## Problem to solve:
Please write out exactly the lines of the data below from the line holding "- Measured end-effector" through the line holding "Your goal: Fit", and leave out the rest.

━━━ Raw data ━━━

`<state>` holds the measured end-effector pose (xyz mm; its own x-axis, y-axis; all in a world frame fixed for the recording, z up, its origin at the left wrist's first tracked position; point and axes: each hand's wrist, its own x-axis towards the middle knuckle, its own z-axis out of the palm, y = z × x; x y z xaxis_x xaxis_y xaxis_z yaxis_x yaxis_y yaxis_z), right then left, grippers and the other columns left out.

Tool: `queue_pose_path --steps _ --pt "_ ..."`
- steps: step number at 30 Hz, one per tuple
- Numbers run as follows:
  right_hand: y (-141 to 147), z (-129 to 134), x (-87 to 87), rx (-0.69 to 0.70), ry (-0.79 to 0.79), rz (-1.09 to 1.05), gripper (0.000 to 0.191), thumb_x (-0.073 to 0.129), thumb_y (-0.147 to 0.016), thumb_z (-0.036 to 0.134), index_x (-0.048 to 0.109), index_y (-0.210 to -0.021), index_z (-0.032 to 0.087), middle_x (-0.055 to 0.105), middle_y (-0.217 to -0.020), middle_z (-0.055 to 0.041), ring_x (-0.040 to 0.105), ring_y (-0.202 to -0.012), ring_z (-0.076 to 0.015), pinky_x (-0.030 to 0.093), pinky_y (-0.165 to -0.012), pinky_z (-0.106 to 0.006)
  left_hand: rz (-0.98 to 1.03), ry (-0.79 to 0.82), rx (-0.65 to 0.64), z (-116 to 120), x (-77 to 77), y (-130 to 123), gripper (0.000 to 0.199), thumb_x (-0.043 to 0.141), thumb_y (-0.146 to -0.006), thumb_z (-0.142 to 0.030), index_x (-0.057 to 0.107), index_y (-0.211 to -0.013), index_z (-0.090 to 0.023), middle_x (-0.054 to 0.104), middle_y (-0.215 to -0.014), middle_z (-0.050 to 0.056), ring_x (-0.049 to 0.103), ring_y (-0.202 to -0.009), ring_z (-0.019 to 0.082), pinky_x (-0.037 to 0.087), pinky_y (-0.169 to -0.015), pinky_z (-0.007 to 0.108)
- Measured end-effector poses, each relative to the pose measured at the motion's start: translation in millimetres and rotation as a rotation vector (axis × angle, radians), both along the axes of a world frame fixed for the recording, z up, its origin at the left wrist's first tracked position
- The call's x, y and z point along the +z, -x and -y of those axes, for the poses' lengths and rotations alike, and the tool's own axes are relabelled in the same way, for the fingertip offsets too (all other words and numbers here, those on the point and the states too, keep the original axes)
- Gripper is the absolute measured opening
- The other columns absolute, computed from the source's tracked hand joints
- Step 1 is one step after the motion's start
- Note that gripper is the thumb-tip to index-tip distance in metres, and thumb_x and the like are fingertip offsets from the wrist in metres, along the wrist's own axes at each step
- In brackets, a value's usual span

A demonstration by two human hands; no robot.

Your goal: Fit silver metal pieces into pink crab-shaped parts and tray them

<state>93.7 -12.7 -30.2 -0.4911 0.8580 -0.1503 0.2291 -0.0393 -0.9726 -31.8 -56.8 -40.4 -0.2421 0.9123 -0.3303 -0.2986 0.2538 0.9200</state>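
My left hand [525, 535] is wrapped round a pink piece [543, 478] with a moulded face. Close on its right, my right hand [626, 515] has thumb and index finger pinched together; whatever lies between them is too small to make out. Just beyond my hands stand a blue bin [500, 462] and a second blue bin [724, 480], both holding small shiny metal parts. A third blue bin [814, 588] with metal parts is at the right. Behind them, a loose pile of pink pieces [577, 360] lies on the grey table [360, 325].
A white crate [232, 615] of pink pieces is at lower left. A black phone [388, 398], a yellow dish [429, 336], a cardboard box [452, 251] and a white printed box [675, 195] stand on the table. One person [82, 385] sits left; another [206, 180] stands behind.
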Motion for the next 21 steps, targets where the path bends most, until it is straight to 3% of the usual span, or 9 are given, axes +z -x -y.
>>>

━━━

## Exercise output:
- Measured end-effector poses, each relative to the pose measured at the motion's start: translation in millimetres and rotation as a rotation vector (axis × angle, radians), both along the axes of a world frame fixed for the recording, z up, its origin at the left wrist's first tracked position
- The call's x, y and z point along the +z, -x and -y of those axes, for the poses' lengths and rotations alike, and the tool's own axes are relabelled in the same way, for the fingertip offsets too (all other words and numbers here, those on the point and the states too, keep the original axes)
- Gripper is the absolute measured opening
- The other columns absolute, computed from the source's tracked hand joints
- Step 1 is one step after the motion's start
- Note that gripper is the thumb-tip to index-tip distance in metres, and thumb_x and the like are fingertip offsets from the wrist in metres, along the wrist's own axes at each step
- In brackets, a value's usual span

A demonstration by two human hands; no robot.

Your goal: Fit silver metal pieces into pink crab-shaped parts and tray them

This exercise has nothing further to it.